The restaurant was near a security checkpoint in the Somali capital, not far from the presidential palace. The road in which the blast occurred houses eateries and tea shops.
“The explosion was very heavy, and we could see the smoke and dust overwhelmed the whole area, it was a car bomb,” said witness Ibrahim Farey.
Another, Aisha Hassan, said several vehicles were destroyed and buildings damaged.
Al-Shabaab said it had planted the bomb, claiming in a statement that its “fighters targeted one of the checkpoints of the palace apostates.”
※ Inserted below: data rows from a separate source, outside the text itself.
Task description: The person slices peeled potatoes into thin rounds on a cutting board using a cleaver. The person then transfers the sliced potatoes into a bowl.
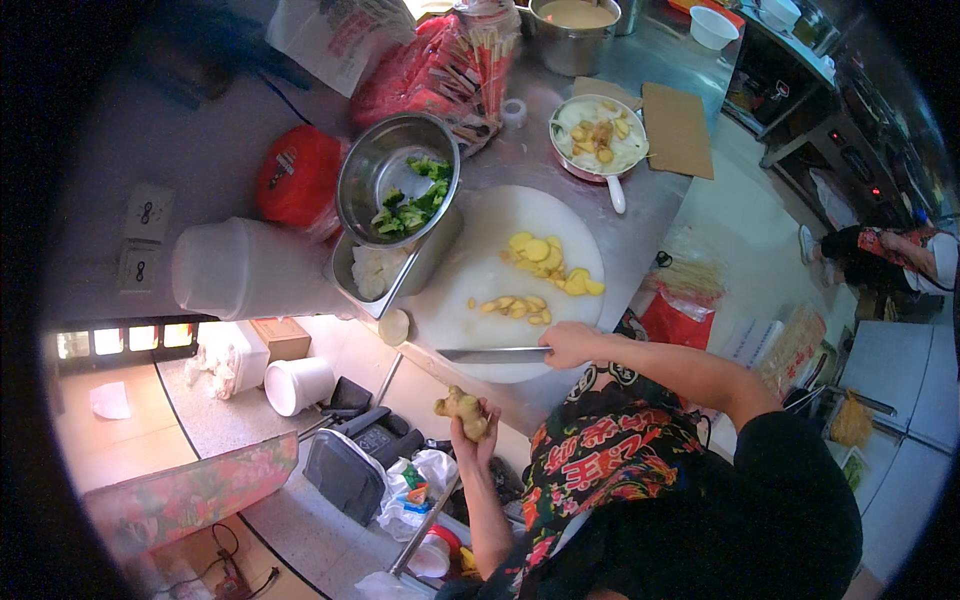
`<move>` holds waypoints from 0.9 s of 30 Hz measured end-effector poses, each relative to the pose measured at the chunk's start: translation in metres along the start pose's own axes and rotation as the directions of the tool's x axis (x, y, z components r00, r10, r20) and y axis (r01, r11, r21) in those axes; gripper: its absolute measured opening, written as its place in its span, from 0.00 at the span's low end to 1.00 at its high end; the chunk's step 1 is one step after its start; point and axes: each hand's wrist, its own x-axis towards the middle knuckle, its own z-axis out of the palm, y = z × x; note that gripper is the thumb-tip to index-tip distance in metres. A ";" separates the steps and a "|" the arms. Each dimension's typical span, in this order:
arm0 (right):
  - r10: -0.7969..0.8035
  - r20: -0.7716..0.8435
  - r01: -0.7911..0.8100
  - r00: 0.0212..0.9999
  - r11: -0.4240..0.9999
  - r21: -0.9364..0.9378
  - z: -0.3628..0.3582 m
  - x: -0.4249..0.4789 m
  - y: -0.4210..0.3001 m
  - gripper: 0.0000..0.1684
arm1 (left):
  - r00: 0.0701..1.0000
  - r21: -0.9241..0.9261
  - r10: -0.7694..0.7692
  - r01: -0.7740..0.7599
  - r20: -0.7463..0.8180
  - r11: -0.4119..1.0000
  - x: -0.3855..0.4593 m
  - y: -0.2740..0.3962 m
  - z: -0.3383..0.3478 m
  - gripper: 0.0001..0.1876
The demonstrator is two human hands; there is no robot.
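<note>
My right hand [571, 345] grips a kitchen knife by its handle, and the blade [491, 355] points left over the near edge of a round white cutting board [465, 292]. A knobbly piece of ginger root [466, 414] is held in my left hand [480, 442], off the table's edge and lower in the picture than the board. On the board lie sliced yellow ginger [540, 253] and a smaller group of ginger pieces [517, 307], both apart from the blade. The knife's handle is hidden inside my fist.
A steel bowl of broccoli [424, 214] rests over a steel container [420, 277] left of the board. Beyond it stands a white-handled pan [615, 193] holding sliced food, beside cardboard [679, 131]. A steel pot [574, 49] is farther back. Another person [885, 255] is at right.
</note>
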 end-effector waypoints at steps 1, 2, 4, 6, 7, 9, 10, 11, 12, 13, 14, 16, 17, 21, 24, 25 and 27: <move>0.005 0.003 -0.005 1.000 1.000 0.002 0.002 0.006 0.008 0.17 | 0.997 0.167 0.040 -0.029 -0.066 0.986 0.008 0.000 0.012 0.30; 0.017 -0.015 -0.017 1.000 1.000 0.004 0.000 0.010 0.010 0.17 | 0.987 0.329 0.098 -0.050 -0.130 0.943 0.013 0.001 0.023 0.28; 0.046 -0.050 -0.046 0.998 0.999 0.009 -0.011 0.016 0.012 0.17 | 0.947 0.619 0.168 0.039 -0.273 0.785 0.025 0.002 0.039 0.23; 0.116 -0.148 -0.115 0.982 0.993 0.009 -0.016 0.015 0.010 0.17 | 0.943 0.810 0.169 0.143 -0.286 0.569 0.040 0.004 0.055 0.25; 0.151 -0.195 -0.152 0.969 0.988 0.012 -0.018 0.015 0.011 0.17 | 0.941 0.876 0.167 0.195 -0.294 0.441 0.047 0.004 0.060 0.27; 0.155 -0.243 -0.150 0.958 0.988 0.035 -0.017 0.016 0.013 0.16 | 0.956 0.950 0.256 0.059 -0.142 0.306 0.069 -0.004 0.042 0.33; 0.152 -0.276 -0.147 0.949 0.988 0.036 -0.018 0.013 0.017 0.16 | 0.956 0.967 0.276 0.034 -0.105 0.251 0.083 -0.011 0.050 0.34; 0.146 -0.304 -0.140 0.941 0.989 0.040 -0.017 0.009 0.017 0.16 | 0.952 0.981 0.296 0.014 -0.071 0.192 0.090 -0.014 0.056 0.34; 0.121 -0.301 -0.121 0.946 0.992 0.020 -0.021 0.003 0.010 0.16 | 0.946 1.000 0.324 -0.014 0.007 0.019 0.098 -0.013 0.051 0.36; 0.096 -0.297 -0.101 0.950 0.995 0.001 -0.024 -0.004 0.004 0.16 | 0.937 0.987 0.338 -0.036 0.087 -0.155 0.106 -0.011 0.043 0.37; 0.079 -0.298 -0.089 0.951 0.996 -0.019 -0.028 -0.012 0.000 0.16 | 0.929 0.944 0.329 -0.061 0.172 -0.323 0.113 -0.014 0.036 0.39; 0.100 -0.289 -0.119 0.952 0.992 -0.049 -0.025 -0.027 -0.003 0.14 | 0.848 0.867 0.422 -0.082 0.319 -0.491 0.119 -0.017 0.034 0.40; 0.105 -0.292 -0.130 0.951 0.989 -0.066 -0.025 -0.034 -0.004 0.14 | 0.793 0.815 0.457 -0.083 0.402 -0.573 0.123 -0.015 0.036 0.40; 0.154 -0.268 -0.178 0.951 0.982 -0.067 -0.015 -0.045 0.006 0.13 | 0.894 0.838 0.289 -0.152 0.342 -0.523 0.123 -0.020 0.059 0.42; 0.133 -0.276 -0.165 0.952 0.982 -0.096 -0.009 -0.046 0.005 0.13 | 0.881 0.716 0.259 -0.118 0.395 -0.689 0.111 -0.031 0.069 0.46; 0.126 -0.277 -0.159 0.952 0.982 -0.099 -0.008 -0.045 0.004 0.13 | 0.876 0.693 0.259 -0.111 0.407 -0.712 0.110 -0.032 0.070 0.47; 0.132 -0.270 -0.168 0.954 0.979 -0.114 -0.006 -0.042 0.002 0.13 | 0.882 0.734 0.258 -0.132 0.394 -0.666 0.117 -0.031 0.049 0.44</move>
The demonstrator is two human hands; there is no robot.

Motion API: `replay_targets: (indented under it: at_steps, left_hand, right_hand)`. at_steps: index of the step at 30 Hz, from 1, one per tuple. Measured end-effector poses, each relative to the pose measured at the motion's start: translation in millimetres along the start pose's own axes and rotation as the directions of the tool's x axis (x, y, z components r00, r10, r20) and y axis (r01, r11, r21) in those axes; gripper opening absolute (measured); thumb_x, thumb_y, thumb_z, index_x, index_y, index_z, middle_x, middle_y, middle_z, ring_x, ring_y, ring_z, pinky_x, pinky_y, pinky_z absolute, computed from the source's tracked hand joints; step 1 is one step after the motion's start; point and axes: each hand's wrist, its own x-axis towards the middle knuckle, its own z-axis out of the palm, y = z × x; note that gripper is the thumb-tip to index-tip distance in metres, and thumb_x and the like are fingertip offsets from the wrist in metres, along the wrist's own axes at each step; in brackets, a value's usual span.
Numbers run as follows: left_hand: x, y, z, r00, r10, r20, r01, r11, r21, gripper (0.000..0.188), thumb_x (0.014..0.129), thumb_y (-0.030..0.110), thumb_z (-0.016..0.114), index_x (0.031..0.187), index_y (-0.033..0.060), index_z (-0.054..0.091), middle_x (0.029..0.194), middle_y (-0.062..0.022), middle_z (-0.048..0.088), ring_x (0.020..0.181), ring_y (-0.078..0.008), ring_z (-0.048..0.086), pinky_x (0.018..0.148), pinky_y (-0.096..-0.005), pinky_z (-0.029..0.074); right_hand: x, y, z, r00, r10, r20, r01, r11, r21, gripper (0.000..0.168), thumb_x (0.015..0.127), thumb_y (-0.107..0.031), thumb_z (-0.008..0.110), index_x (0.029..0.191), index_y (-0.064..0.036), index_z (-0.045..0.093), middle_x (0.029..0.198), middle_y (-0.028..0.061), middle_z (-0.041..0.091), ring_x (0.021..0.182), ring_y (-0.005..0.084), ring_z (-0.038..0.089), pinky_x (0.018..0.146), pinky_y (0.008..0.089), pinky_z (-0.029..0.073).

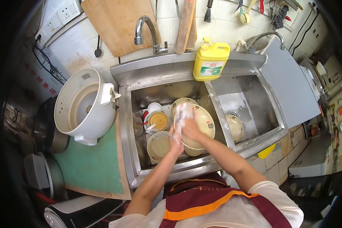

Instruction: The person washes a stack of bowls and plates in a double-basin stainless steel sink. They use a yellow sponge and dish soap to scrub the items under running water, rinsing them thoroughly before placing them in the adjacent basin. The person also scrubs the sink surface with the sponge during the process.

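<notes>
Over the left basin of a stainless steel sink (125, 114), my left hand (176, 140) holds the left rim of a large cream plate (204, 121) with printed marks. My right hand (189, 124) is at the plate's upper left, on something whitish and foamy; blur hides exactly what it is. Beneath lie another cream plate (182, 102) and, at the left, stacked round dishes (159, 144). A yellowish bowl (158, 119) with a white spoon (151, 127) in it sits near a white cup (154, 107). One cream plate (234, 128) rests in the right basin.
A yellow detergent jug (211, 64) stands on the sink's back ledge, right of a chrome faucet (148, 31). Another faucet (269, 34) arches at the right. The white rice cooker body (105, 125) stands on the green-topped table (88, 162) at the left. A wooden board (122, 25) leans behind.
</notes>
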Motion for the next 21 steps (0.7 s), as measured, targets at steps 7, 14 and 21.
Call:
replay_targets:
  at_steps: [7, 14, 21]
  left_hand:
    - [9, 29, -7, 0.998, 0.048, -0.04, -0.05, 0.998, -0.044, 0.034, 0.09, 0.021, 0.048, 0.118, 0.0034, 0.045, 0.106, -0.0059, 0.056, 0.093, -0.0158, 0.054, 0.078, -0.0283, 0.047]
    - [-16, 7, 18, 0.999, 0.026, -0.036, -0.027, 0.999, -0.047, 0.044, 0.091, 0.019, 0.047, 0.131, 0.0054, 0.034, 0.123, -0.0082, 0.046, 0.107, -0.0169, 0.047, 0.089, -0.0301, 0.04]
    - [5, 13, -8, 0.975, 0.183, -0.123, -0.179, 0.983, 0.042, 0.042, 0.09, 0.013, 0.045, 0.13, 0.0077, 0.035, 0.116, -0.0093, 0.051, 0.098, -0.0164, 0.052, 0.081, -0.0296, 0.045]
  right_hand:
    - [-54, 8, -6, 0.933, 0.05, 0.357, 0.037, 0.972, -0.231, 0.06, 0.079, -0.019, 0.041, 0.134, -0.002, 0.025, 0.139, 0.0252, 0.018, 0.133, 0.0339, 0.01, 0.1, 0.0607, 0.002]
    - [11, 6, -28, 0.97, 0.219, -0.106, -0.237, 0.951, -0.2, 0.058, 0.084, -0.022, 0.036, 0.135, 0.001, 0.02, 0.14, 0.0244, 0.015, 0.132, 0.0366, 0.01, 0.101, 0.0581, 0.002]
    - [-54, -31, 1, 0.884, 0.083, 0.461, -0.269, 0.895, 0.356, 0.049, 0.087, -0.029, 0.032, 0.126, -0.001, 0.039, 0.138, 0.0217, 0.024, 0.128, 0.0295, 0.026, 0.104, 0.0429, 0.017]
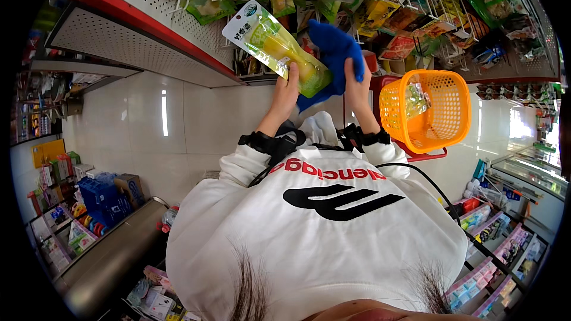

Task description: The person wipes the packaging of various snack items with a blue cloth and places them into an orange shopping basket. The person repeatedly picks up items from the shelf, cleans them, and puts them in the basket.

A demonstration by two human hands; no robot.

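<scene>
My left hand (285, 93) grips a green and clear plastic snack packet (285, 51) by its lower edge, thumb on the front. The packet tilts, its white hang-hole end pointing up and left, and it bears printed writing. In my right hand (357, 82) is a bunched blue cloth (334, 53), which reaches behind the packet's right edge. An orange perforated plastic basket (426, 111) stands to the right of my right hand. Inside it lies a small clear-wrapped packet (415, 101).
Hanging snack packets (392, 4) fill wire hooks on the shelf ahead. A red-edged perforated metal shelf (147, 40) juts out at the left. Below the basket is a red frame (426, 156). Blue crates (100, 200) and boxed goods stand at lower left, more stocked shelving (486, 272) at lower right.
</scene>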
The group is fighting to overthrow the internationally backed government in Somalia, but has also carried out attacks in neighboring Kenya, which has deployed troops as part of the African Union Mission in Somalia.
In August, the U.S. Department of Defense assessed there to be between 3,000 and 7,000 al-Shabaab fighters and 70 to 250 Islamic State Somalia fighters in the Horn of Africa nation.
Earlier this month, at least 20 people died in an attack in Mogadishu which saw Al-Shabaab jihadists battling security forces for nearly 24 hours.
On February 4, al-Shabaab targeted the busy Hamarweyne market near the capital’s municipal district. On January 16, the group attacked an upmarket hotel complex in the Kenyan capital Nairobi, killing 21 people during a day-long siege.
The Shabaab were chased out of Mogadishu in 2011 by the 22,000-strong African Union mission AMISOM, and have had to abandon most of their strongholds, but they still control vast rural areas and remain the key threat to peace in Somalia.
U.S. forces partner with Somali national security forces in counterterrorism operations, and have conducted frequent raids and drone strikes on al-Shabaab training camps throughout Somalia. U.S. Africa Command also works with AMISOM on both advise-and-assist missions as well as air support missions to target al-Shabaab.
President Mohamed Abdullahi Mohamed, elected in February 2017, has declared a state of war against the group.